Cet objectif est cependant entravé pour deux raisons : d’une part il faut répondre aux arguments, repris par les auteurs de l’étude de l’Institut Montaigne, pour qui : « les rendements de la formation sont significativement plus faibles pour les personnes (salariées) les moins qualifiés ». D’autre part le poids des formations de retour « rapide » à l’emploi dédiées aux chômeurs illustre la tendance à considérer que l’effort de formation pour les moins qualifiés ne vaudrait que lorsqu’ils sont au chômage ! Or l’étude souligne à juste raison le faible impact des formations de retour à l’emploi. Seules les formations qualifiantes modifiant significativement le profil professionnel des chômeurs sont efficaces en termes de reclassement notamment quand elles sont mobilisées au tout début du chômage sur la base des projets professionnels des individus.
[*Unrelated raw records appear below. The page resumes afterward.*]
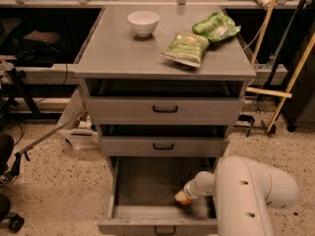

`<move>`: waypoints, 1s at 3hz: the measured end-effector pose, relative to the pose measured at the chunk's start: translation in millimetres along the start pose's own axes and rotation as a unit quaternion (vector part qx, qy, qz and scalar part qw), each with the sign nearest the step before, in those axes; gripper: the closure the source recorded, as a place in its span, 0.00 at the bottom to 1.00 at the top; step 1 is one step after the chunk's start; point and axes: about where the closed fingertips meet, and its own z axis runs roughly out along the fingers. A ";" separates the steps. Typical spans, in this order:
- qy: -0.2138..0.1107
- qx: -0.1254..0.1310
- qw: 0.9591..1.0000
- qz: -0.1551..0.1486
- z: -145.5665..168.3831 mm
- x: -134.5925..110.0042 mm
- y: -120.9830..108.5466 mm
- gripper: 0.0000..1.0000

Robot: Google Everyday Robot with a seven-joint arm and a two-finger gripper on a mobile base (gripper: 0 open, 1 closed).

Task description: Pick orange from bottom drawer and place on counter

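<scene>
Your gripper point(190, 191) sits low in the bottom drawer point(142, 186), right front, with the orange point(182, 199) at its tip toward eight o'clock — grip state cannot be told — and the counter point(123, 50) up at twelve.

One arm point(253, 188) is in view, entering from the lower right corner. Its large white link runs up from the bottom edge, bends at a rounded elbow and turns left. A narrower pale wrist point(201, 183) section extends from that bend, angled down and to the left. The hand point(184, 197) sits low inside the open bottom drawer point(142, 181), at its right front area, pointing down-left. Its grip state cannot be determined.
</scene>
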 end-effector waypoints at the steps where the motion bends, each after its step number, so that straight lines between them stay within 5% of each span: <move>1: 0.000 0.000 1.000 0.000 0.0 0.0 0.0 0.88; 2: -0.024 0.017 0.999 0.012 -24.7 -7.4 -9.6 1.00; 3: -0.073 0.049 0.996 0.024 -97.4 -20.6 -29.0 1.00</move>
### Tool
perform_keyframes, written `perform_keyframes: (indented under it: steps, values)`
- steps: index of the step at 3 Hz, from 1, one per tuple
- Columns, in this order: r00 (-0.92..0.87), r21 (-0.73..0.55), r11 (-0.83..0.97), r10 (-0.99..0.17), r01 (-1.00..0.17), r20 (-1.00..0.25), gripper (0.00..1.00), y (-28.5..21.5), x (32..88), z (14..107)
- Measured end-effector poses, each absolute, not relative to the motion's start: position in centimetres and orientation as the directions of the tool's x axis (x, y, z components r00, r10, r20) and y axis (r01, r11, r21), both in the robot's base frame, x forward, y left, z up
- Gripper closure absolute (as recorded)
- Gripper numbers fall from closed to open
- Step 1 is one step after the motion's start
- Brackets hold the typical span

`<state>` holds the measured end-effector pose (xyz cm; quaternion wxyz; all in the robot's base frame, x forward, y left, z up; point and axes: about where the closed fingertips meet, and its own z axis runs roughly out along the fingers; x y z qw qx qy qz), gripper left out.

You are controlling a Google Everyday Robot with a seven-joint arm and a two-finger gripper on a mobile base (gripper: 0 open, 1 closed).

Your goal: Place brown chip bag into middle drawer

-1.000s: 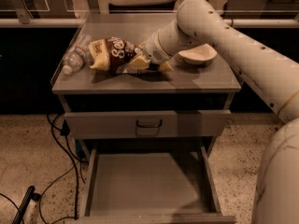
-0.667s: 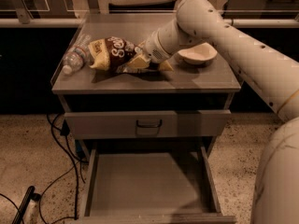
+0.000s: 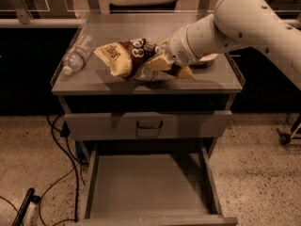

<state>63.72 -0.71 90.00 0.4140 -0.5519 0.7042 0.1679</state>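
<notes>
The brown chip bag [image 3: 127, 55], dark brown with pale yellow ends, hangs tilted just above the cabinet top and casts a shadow on it. My gripper [image 3: 162, 65] is shut on the bag's right end, and the white arm reaches in from the upper right. The middle drawer [image 3: 146, 185] is pulled open below, wide and grey, and its flat floor is bare. It lies in front of and under the held bag.
A clear plastic bottle [image 3: 77, 53] lies on the cabinet top [image 3: 94, 81] at the left. A white bowl [image 3: 209, 58] is mostly hidden behind my arm. A closed drawer front with a dark handle [image 3: 148, 125] sits above the open drawer. Cables [image 3: 63, 149] run over the floor at left.
The bag has come up off the cabinet top and moved a little to the right and toward the front, held in my gripper. The bottle has stayed put.
</notes>
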Motion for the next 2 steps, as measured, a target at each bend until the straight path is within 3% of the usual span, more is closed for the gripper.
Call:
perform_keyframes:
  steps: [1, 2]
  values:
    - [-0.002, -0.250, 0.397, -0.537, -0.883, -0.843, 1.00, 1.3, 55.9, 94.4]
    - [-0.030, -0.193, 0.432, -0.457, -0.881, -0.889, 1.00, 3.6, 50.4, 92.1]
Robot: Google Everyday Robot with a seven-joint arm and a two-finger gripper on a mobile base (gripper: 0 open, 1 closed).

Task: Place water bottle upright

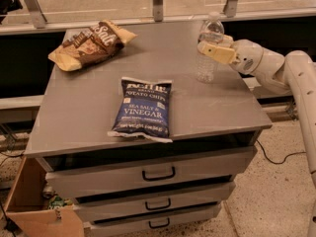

Cette option suppose toutefois que les opérateurs de formation concernés soient en phase avec les besoins des entreprises et soient impliqués dans la formation des salariés eux-mêmes ! Ces objectifs permettraient notamment d’assigner à l’alternance des contenus plus ambitieux que la seule adaptation au poste de travail ! En réalité c’est quand les personnes les moins qualifiées ont un emploi qu’il est nécessaire de consolider leur patrimoine de savoirs et d’aider ceux d’entre eux qui souhaitant progresser professionnellement. Cette orientation suppose une rupture avec l’atomisation des mesures réglementaires censées s’adresser aux moins qualifiés comme le DIF !

Sans compromis social fort sur des hypothèses de base d’usage de la formation qualifiante des adultes le débat sur l’inefficience du système de FPC continuera à tourner en rond.